▸ WORK TO COMPLETE
Your answer must restate the listing below word for word and contain no images.

▸ DATA EXCERPT
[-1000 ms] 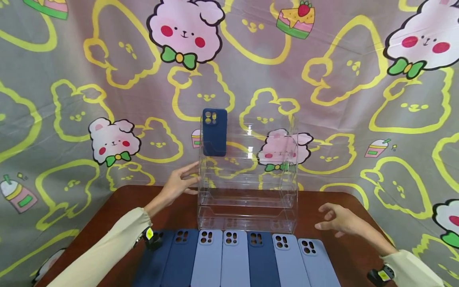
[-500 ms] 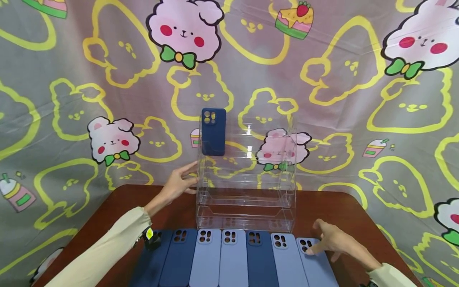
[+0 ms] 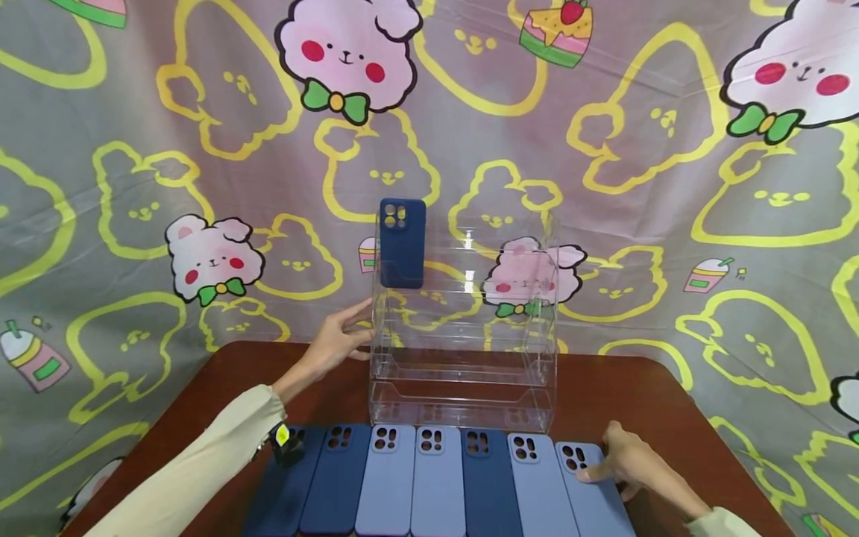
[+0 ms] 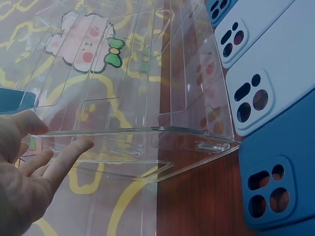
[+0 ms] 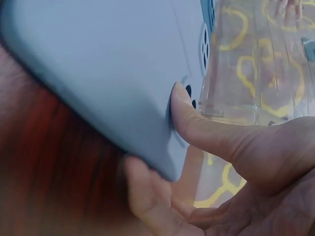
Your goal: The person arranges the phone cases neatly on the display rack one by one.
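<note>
A clear tiered display rack [image 3: 463,414] stands upright on the table, with a dark blue phone case [image 3: 403,253] in its upper left. My left hand [image 3: 333,343] is at the rack's left side, fingers extended; in the left wrist view the fingertips [image 4: 84,142] lie against or very near its clear edge. At the right end of the row, my right hand [image 3: 631,459] pinches a light blue phone case [image 3: 597,496] by its upper right corner. The right wrist view has the thumb [image 5: 189,115] on the case's face beside the camera holes and other fingers at its edge.
Several more phone cases lie side by side before the rack, among them a light blue one [image 3: 540,485] beside the pinched case and a dark blue one [image 3: 493,485]. A patterned cloth [image 3: 637,246] hangs behind the brown table [image 3: 604,388].
My right hand has come down and leftward from beside the rack to the rightmost light blue phone case and taken hold of its corner. The left hand has stayed at the rack's side.
</note>
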Motion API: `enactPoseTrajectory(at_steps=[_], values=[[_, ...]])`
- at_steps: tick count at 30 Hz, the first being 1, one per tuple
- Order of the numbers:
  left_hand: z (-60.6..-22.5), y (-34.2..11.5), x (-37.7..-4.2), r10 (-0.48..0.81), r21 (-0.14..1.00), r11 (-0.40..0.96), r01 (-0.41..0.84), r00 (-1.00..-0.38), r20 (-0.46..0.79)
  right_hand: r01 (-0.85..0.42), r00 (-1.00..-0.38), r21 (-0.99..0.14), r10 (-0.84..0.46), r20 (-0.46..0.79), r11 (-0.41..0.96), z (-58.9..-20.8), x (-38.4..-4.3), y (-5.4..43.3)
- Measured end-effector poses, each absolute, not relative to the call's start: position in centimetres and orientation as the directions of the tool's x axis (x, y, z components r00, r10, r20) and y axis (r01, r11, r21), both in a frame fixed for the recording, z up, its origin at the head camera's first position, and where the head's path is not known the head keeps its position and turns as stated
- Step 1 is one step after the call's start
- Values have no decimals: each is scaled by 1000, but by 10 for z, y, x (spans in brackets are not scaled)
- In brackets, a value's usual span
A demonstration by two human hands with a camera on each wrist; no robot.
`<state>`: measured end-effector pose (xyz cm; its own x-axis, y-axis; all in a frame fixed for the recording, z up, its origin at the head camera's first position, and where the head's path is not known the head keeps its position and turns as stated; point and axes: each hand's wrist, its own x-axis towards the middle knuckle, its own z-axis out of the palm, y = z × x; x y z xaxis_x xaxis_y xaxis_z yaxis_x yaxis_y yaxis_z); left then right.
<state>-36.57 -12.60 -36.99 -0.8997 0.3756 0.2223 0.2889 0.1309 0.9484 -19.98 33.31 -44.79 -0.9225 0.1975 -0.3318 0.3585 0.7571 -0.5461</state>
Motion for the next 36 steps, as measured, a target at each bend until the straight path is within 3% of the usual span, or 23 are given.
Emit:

▸ ANSWER TO THIS TASK
[-1000 ms] 
[-500 ms] 
[+0 ms] 
[+0 ms] 
[+0 ms] 
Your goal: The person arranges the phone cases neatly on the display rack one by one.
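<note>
A clear tiered display rack [image 3: 463,414] stands upright on the table, with a dark blue phone case [image 3: 403,253] in its upper left. My left hand [image 3: 333,343] is at the rack's left side, fingers extended; in the left wrist view the fingertips [image 4: 84,142] lie against or very near its clear edge. At the right end of the row, my right hand [image 3: 631,459] pinches a light blue phone case [image 3: 597,496] by its upper right corner. The right wrist view has the thumb [image 5: 189,115] on the case's face beside the camera holes and other fingers at its edge.
Several more phone cases lie side by side before the rack, among them a light blue one [image 3: 540,485] beside the pinched case and a dark blue one [image 3: 493,485]. A patterned cloth [image 3: 637,246] hangs behind the brown table [image 3: 604,388].
My right hand has come down and leftward from beside the rack to the rightmost light blue phone case and taken hold of its corner. The left hand has stayed at the rack's side.
</note>
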Motion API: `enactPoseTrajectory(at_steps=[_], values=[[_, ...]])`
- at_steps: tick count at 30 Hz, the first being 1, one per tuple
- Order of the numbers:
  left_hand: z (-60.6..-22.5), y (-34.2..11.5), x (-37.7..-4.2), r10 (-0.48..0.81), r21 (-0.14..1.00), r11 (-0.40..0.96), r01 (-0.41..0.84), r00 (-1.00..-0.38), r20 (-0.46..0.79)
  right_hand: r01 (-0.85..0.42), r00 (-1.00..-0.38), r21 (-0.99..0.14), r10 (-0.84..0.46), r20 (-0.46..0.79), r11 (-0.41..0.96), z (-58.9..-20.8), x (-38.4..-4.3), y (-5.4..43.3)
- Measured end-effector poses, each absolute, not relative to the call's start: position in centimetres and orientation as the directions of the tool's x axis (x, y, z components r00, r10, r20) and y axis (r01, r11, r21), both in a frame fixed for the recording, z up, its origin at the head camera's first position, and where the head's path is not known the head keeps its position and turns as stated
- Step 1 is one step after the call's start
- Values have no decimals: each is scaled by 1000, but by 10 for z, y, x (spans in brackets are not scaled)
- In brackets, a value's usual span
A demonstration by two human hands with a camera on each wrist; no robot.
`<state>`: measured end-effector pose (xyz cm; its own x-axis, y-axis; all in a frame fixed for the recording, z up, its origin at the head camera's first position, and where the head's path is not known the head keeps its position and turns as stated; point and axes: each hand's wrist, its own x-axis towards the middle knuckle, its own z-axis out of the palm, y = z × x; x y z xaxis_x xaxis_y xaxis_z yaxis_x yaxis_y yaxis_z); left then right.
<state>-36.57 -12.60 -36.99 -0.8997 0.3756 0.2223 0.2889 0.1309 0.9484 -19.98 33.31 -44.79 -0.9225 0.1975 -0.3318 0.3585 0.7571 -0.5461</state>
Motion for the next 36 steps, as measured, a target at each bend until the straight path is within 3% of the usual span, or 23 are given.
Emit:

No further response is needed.